- About this task:
When you reproduce the data, keep every word exactly as it stands and leave the pictures out.
------------
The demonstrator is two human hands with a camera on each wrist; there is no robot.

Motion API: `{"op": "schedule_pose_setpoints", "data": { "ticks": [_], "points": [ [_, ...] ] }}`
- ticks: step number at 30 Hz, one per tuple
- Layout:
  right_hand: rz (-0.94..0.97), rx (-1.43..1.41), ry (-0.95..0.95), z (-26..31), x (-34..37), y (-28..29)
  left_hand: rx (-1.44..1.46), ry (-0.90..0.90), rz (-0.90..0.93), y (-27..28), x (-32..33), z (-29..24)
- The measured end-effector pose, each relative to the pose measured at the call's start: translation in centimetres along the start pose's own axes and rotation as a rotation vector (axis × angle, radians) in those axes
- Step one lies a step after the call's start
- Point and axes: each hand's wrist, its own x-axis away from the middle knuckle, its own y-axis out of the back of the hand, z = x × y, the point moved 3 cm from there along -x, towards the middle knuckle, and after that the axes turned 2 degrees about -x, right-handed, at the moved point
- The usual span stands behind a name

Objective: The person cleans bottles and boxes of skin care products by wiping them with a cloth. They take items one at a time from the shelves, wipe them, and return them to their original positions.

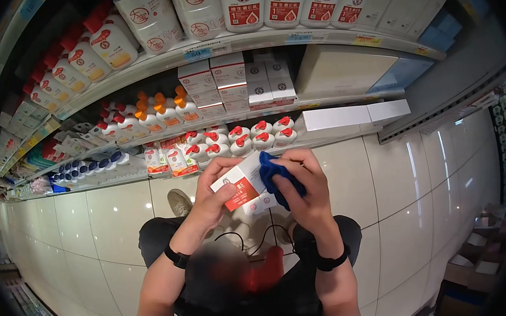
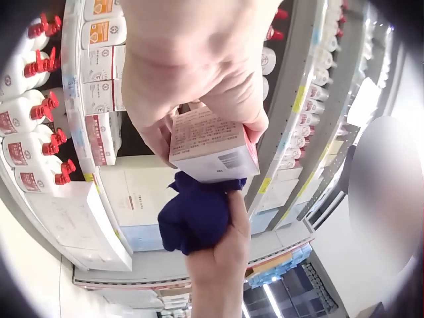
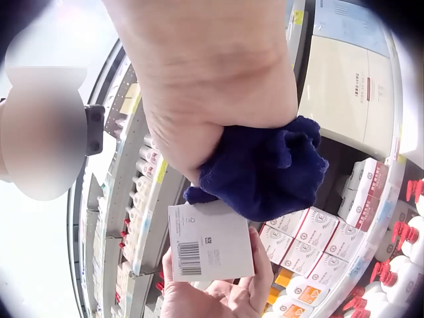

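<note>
My left hand (image 1: 213, 192) grips a white and red carton (image 1: 239, 188), its thumb across the front and the fingers behind. The right hand (image 1: 308, 190) holds a bunched dark blue cloth (image 1: 282, 180) against the carton's other end. From the left wrist view, the carton (image 2: 213, 147) shows a printed side and a white barcode end, with the blue cloth (image 2: 199, 215) right at its edge. In the right wrist view the barcode face of the carton (image 3: 211, 242) is turned to the camera, and the cloth (image 3: 265, 169) overlaps its upper edge.
Shelves ahead carry white lotion bottles (image 1: 286, 4), stacked small cartons (image 1: 199, 81) and red-topped pump bottles (image 1: 239, 140). A long white box (image 1: 336, 118) lies on the low shelf at right. Tiled floor (image 1: 103, 220) spreads below, with open cartons (image 1: 477, 262) at far right.
</note>
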Motion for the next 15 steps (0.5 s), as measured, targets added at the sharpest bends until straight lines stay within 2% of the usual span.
{"op": "schedule_pose_setpoints", "data": {
  "ticks": [2, 4, 7, 10, 12, 13, 15],
  "points": [
    [0.073, 0.057, 0.072, 0.7, 0.2, 0.2, -0.025, -0.008, 0.001, 0.3, 0.1, -0.4],
    [0.084, 0.064, 0.057, 1.0, 0.4, 0.5, -0.238, -0.048, 0.100, 0.1, 0.0, -1.0],
    [0.095, 0.025, 0.111, 1.2, 0.5, 0.7, -0.263, -0.013, 0.143, -0.3, 0.1, -0.7],
    [0.085, 0.018, 0.013, 0.5, 0.2, 1.0, -0.238, 0.014, 0.146, -0.3, -0.1, -0.7],
    [0.039, 0.421, -0.063, -0.9, 0.1, 1.6, -0.225, 0.021, 0.143, -0.7, -0.6, -0.9],
    [0.027, 0.421, -0.061, -1.8, 0.4, 1.7, -0.296, -0.034, 0.142, -0.9, -1.0, -1.1],
    [-0.161, 0.468, -0.188, -3.8, 1.0, 2.5, -0.451, -0.103, 0.111, -1.8, -2.2, -1.3]
  ]
}}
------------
- The answer:
The demonstrator is two human hands with a camera on each wrist; there is no robot.

Motion API: `{"op": "schedule_pose_setpoints", "data": { "ticks": [_], "points": [ [_, ...] ] }}`
- ticks: step number at 30 Hz, one per tuple
- Layout:
  right_hand: rz (-0.94..0.97), rx (-1.43..1.41), ry (-0.95..0.95), z (-26..31), x (-34..37), y (-28..29)
  left_hand: rx (-1.44..1.46), ry (-0.90..0.90), rz (-0.90..0.93), y (-27..28), x (-32..33), z (-29..24)
- The measured end-effector pose, each relative to the pose measured at the call's start: translation in centimetres along the start pose's own axes and rotation as a rotation vector (axis × angle, radians) in those axes
- Step one lies a step after the call's start
- Point and axes: each hand's wrist, its own x-axis away from the middle knuckle, its own y-axis out of the back of the hand, z = x × y, the point moved 3 cm from there along -x, towards the middle knuckle, and after that the axes turned 2 degrees about -x, right-handed, at the moved point
- The usual span stands behind a name

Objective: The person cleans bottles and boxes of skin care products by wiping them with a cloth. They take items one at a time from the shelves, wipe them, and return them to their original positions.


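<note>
My left hand (image 1: 213, 192) grips a white and red carton (image 1: 239, 188), its thumb across the front and the fingers behind. The right hand (image 1: 308, 190) holds a bunched dark blue cloth (image 1: 282, 180) against the carton's other end. From the left wrist view, the carton (image 2: 213, 147) shows a printed side and a white barcode end, with the blue cloth (image 2: 199, 215) right at its edge. In the right wrist view the barcode face of the carton (image 3: 211, 242) is turned to the camera, and the cloth (image 3: 265, 169) overlaps its upper edge.
Shelves ahead carry white lotion bottles (image 1: 286, 4), stacked small cartons (image 1: 199, 81) and red-topped pump bottles (image 1: 239, 140). A long white box (image 1: 336, 118) lies on the low shelf at right. Tiled floor (image 1: 103, 220) spreads below, with open cartons (image 1: 477, 262) at far right.
</note>
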Motion for the next 15 steps (0.5 s), as measured, targets added at the sharpest bends until straight lines stay within 2% of the usual span.
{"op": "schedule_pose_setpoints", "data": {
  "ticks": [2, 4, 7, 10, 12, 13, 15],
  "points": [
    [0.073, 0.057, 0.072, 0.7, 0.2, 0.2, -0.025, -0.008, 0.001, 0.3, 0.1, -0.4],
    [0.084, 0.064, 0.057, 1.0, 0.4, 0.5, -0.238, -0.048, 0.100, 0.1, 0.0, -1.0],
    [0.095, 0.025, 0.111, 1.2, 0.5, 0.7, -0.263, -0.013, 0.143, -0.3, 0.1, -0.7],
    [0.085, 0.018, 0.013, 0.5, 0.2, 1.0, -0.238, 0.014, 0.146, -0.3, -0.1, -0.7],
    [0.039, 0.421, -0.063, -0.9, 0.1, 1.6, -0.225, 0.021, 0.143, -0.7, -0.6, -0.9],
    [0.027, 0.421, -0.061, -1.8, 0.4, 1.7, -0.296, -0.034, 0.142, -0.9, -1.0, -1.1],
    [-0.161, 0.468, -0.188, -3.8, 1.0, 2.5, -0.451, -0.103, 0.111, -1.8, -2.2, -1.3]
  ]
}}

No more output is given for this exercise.